En 1784, le landgrave Frédéric rappela ses trois fils à Cassel et les présenta aux troupes. « On pleura si fort, écrivait Forster, que tous les soldats sous les armes versèrent des larmes lorsque le landgrave proclama son fils Guillaume lieutenant-général de toutes les troupes hessoises. Lui-même pleura longtemps, et tous les princes aussi. Les princes Charles et Frédéric couraient à leurs connaissances parmi les officiers et disaient : Gloire et merci à Dieu ! maintenant nous voici de nouveau tous ensemble. » — Guillaume était peu fait pour comprendre ces épanchemens et ces effusions. Il était au contraire froid calculateur, étranger à toute vaine sentimentalité. Dans tous les grands événemens du siècle, il ne vit qu’une série de bonnes affaires, dans ces soldats si sensibles une marchandise. Il considérait l’art militaire comme une lucrative industrie qui méritait toute sa sollicitude. Il s’occupait à bien affermer ses hommes, à bien placer l’argent qu’il en tirait.

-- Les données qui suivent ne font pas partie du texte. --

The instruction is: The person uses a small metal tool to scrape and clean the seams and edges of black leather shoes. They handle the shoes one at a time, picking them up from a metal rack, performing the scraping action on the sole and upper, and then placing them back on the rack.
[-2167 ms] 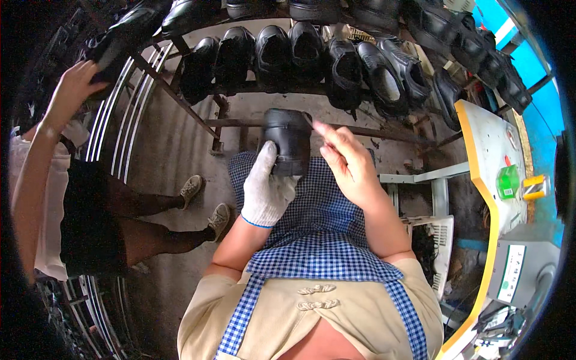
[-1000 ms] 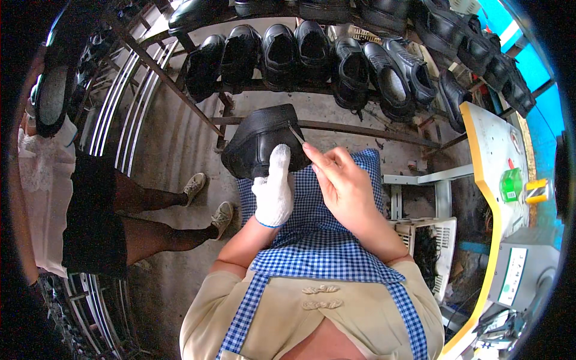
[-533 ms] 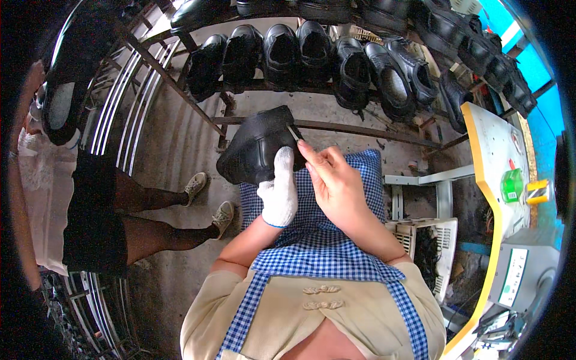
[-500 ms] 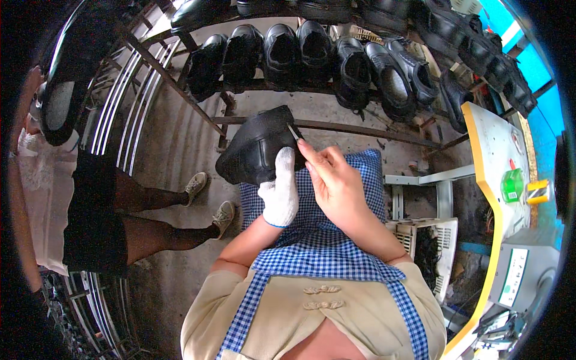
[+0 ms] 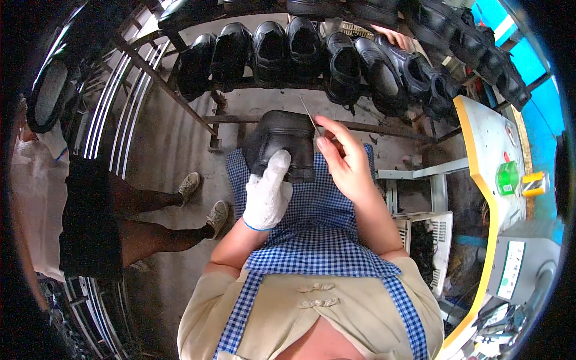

S’il tenait tant aux minuties de caserne, c’était pour que ses régimens eussent meilleur air et fussent de plus facile défaite. Lorsqu’il prit le gouvernement, il renonça au luxe, aux frais inutiles. Les marquis français, Luchet, Trestondam, Nerciat, qui avaient été sous son père surintendans de la musique et du théâtre, furent congédiés. L’université de Cassel

  1. M. Saint-René Taillandier, Un prince allemand au dix-huitième siècle, dans la Revue des 1er décembre 1865 et 15 février 1866.